You may feel aching, burning, numbness, or tingling in your palm, wrist, thumb, or fingers. Carpal tunnel syndrome occurs when an important nerve (called the median nerve) gets compressed at the wrist because of swelling.

Arthritis is another common cause of wrist pain, swelling, and stiffness. There are many types of arthritis. Osteoarthritis occurs with age and overuse. Rheumatoid arthritis generally affects both wrists. Psoriatic arthritis accompanies psoriasis.

Other common causes of wrist pain include gout, pseudogout, De Quervain's disease and  Tendonitis and Tenosynovitis.

Confirmatory diagnosis can be made after physical examination, X-Rays and blood tests. Till that, rest your wrist and  keep it elevated, apply ice to the tender and swollen area and take over-the-counter pain medication, like ibuprofen or acetaminophen.You can also wear a splint for some days.

Pls consult an orthopaedician for confirmatory diagnosis and treatment.

Do keep us posted!


Avatar universal
I don't think my last post took so I'll try again. Apologies if it double posts.

Having done a little more research I can identify the area as that which is associated with "Intersection Syndrome".
I believe I hurt it when I slipped and supported my full weight, preventing a fall, by my hand alone, and twisted it a little.
The swelling is entirely gone now and only some mild pain with use, and the creaking which is less severe but returns with use when I bend my wrist, remains.

Do you think a.s.a. will be of benefit at this point?
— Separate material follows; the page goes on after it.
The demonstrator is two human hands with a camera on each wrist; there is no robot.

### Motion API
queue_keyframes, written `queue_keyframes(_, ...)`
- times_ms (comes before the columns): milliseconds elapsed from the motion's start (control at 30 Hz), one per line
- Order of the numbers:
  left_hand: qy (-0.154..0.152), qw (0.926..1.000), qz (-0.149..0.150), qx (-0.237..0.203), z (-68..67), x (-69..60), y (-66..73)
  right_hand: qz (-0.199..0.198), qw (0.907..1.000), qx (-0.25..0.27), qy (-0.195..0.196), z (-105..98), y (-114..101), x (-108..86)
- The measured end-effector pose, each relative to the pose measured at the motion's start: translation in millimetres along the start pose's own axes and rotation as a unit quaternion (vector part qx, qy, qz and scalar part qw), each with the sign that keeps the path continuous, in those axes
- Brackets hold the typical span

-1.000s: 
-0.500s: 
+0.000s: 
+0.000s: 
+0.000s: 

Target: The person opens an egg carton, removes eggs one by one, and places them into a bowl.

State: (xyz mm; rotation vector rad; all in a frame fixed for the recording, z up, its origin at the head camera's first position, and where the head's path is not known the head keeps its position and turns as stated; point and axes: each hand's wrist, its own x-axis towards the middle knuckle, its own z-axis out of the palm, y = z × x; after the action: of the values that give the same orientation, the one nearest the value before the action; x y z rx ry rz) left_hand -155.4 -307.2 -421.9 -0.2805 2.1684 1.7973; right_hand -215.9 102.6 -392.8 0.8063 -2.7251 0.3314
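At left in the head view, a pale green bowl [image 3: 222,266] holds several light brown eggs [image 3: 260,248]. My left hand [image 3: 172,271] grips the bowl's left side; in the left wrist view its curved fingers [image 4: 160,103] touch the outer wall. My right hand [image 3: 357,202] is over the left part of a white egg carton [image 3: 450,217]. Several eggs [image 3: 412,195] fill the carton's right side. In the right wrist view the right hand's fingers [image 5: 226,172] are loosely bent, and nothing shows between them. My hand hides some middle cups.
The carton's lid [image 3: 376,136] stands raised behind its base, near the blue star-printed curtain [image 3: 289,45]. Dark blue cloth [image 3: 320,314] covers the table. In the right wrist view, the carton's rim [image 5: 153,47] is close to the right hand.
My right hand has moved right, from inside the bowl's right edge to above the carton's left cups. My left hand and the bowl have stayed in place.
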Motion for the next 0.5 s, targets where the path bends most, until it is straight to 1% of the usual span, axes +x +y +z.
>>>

I have a.c.&c. on hand.
Seeing my doctor is a problem because he's far away, and I have to get back to work asap!
I'm most concerned about the severity of the injury and making sure it heals properly. Also what sort of exercise I should do and when, to make it strong after it's healed.

Must go out soon but will be back, thanks kindd. :)
563773 tn?1374250139
MEDICAL PROFESSIONAL

Hello,

As there was a fall on the outstretched hand, it can be a ligament sprain or tear, a scaphoid fracture or a cartilage tear.

Some wrist injuries can be diagnosed with a medical history and careful examination of the painful area. For example, your doctor can often detect an injury to a ligament simply by examining your hand. Ligament injuries don't always show up on imaging tests.
In case of scaphoid fracture, definitely an X-Ray is needed.

Minor sprains and cartilage tears generally heal on their own with ice, rest and anti-inflammatory medications. More severe sprains or ligament tears may need splinting or surgery depending on the extent of damage. In scaphoid fracture, orthopedists usually treat the injury with cast immobilization to see if the fracture heals in a timely manner. If it does not heal, surgery can be considered.

So definitely an orthopaedician’s advice is required.

Take care and God bless.
Avatar universal
Ooops, miscommunication!...I stopped myself from falling by hanging on with my hand.
Please do so if you feel you should add anything; it is much improved now.
I'm still using the split and gentle movement of the wrist seems smooth.
I will see what I can do about getting it looked at.

Thanks again, and I will be more careful.